FOMC: A Cautious Move

With US output escalating at its wildest rate for 13 years in 2018 and unemployment rate beating a 49-year low, the US economy is booming, inflation is at or above the 2% target on all the key measures and the jobs market is finally generating wage pressures.

However, a weaker global growth outlook is represented with Europe and Asia seeing clear signs of slowdown while increasing trade tariffs could affect the softening trend. Further equity market weakness emphasizes these fears for the 2019 growth.

Therefore, growth is expected to slow in 2019, but inflation could likely persist above target for much of the year ahead. Thus, three 25bp Federal Reserve rate rises in 2019 are expected versus four in 2018. As such, interest rate rises are expected to continue in 2019 but probably at a gentler pace.

ECB: A Hesitant Decision

The ECB was attempting to achieve policy normalization in 2019. However, given doubts about the strength of the Eurozone recovery and underlying inflation not gaining momentum, the ECB will take a very dovish stance, pushing the timing of a first deposit rate hike towards the end of the year. A reference rate hike may not happen until 2020.

Bank of England: Waiting on Brexit

There are four scenarios for the BOE with regards to Brexit:

  1. If the Brexit deal is approved by the Parliament in December, the Bank would most likely stay on track of rate hikes in May 2019, potentially followed by another increase in November.
  2. If the Brexit deal is turned down by the Parliament, then article 50 would most likely get extended, prolonging the uncertainty for businesses well into 2019; hence, delaying interest rate hikes.
  3. If a fudge passed through the Parliament and avoids a “no deal”, that most probably could take place in March 2019, consumers and businesses will stay cautious till the end; hence, delaying interest rate hikes as well.
  4. If the UK does fall off the cliff edge, then BOE policymakers have suggested rates could go in either direction. Hence, the Bank will focus on growth and look through any currency-induced inflation spikes.

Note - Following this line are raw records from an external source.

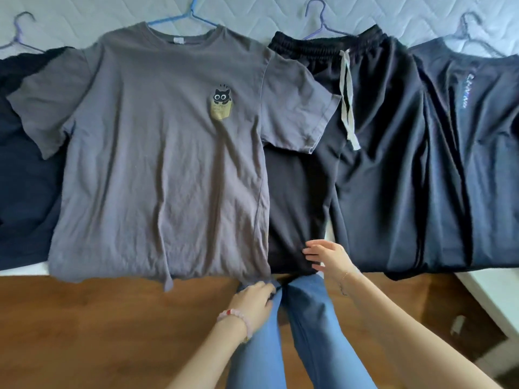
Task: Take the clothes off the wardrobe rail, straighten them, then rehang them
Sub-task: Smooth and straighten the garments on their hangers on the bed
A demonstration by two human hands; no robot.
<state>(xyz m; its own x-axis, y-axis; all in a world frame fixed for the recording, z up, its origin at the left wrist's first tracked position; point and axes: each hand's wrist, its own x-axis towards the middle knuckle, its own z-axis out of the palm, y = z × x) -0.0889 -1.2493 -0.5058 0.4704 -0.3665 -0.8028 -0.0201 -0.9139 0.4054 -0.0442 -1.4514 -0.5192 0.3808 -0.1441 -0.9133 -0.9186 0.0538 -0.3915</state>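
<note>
- Left hand (257,297) pinching the bottom hem corner of the grey T-shirt (157,153) at the bed's near edge; right hand (325,255) released, fingers spread, hovering over the lower end of the black drawstring trousers (365,169), contact not certain.
- Blue-jeaned legs (303,332) and wooden floor (98,327) nearest, below the bed edge.
- Four garments laid side by side on the quilted bed (252,12), each with a hanger hook showing at the top: dark navy garment (22,178) far left, grey T-shirt, black trousers, dark garment (477,164) far right.
- Step judged: straightening, rail already cleared. Creases remaining in the T-shirt body; its sleeve overlapping the trousers.
- Next move likely calls for drawing the hem taut and smoothing flat, then rehanging.
- Markings: cat-in-pocket print (221,103) on the chest, wording unreadable; neck label (178,40) blank at this size; pale lettering on the far-right garment illegible.
</note>
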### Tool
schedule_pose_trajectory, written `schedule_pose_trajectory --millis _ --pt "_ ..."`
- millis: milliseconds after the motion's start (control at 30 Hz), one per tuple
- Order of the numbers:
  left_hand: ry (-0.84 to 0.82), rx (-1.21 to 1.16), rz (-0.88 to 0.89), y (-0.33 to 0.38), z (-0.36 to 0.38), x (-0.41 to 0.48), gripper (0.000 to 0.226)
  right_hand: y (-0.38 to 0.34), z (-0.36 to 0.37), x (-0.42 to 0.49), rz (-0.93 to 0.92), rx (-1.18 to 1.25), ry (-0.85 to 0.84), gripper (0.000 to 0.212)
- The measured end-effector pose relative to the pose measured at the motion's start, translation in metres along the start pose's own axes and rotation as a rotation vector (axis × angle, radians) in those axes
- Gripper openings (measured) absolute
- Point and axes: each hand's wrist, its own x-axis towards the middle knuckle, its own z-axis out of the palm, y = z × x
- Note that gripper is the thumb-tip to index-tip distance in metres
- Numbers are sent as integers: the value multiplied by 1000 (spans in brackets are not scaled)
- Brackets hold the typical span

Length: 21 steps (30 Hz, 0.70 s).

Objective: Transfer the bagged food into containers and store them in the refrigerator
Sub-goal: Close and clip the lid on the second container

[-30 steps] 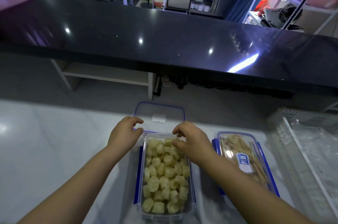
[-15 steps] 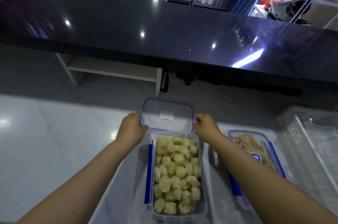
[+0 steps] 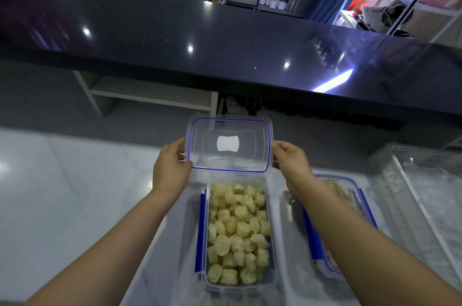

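**A:** Grip first: what do the hands have?

**B:** The left hand (image 3: pixel 171 168) and right hand (image 3: pixel 291 163) each pinch one side edge of the clear, blue-sealed lid (image 3: pixel 228 131). It is held in the air just past the far end of the open container (image 3: pixel 240 287).

**A:** Step?

**B:** Closing, I judge. The container stands unlidded on the white worktop (image 3: pixel 75 193), full of pale food pieces (image 3: pixel 237 230). The next move is to bring the lid back over the rim, square it, then press down the blue latch (image 3: pixel 200 230).

**A:** Room?

**B:** It is tight on the right. A lidded second container (image 3: pixel 350 188) sits just beside, with a white basket (image 3: pixel 400 180) towards the right edge. Bare worktop shows on the left, and a black counter (image 3: pixel 225 56) stands beyond the back edge.
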Motion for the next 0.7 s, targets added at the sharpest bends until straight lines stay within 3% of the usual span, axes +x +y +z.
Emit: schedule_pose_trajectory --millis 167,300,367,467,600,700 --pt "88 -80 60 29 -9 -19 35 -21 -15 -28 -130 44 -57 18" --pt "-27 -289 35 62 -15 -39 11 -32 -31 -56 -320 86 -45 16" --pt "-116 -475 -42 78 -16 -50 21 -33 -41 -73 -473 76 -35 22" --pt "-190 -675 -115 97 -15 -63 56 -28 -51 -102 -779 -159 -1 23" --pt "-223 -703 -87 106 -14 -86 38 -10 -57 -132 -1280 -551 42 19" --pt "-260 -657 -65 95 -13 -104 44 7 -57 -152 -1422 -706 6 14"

Bank of Japan: Only speculation

The Japanese Economy is seen strongly recovering in the final quarter of 2018 and is expected to stay into the new year. Moreover, the economy could be further enhanced by removing negative rates that could help thrust economic activity and prices.

It is mainly expected that the BOJ is nourishing such discussions that will make them switch to a more normal policy; however, given the recent commends by the Japanese Governor Kuroda, such hikes might not be accomplished in 2019. Hence, there is no clear hike or drop; there are only speculations!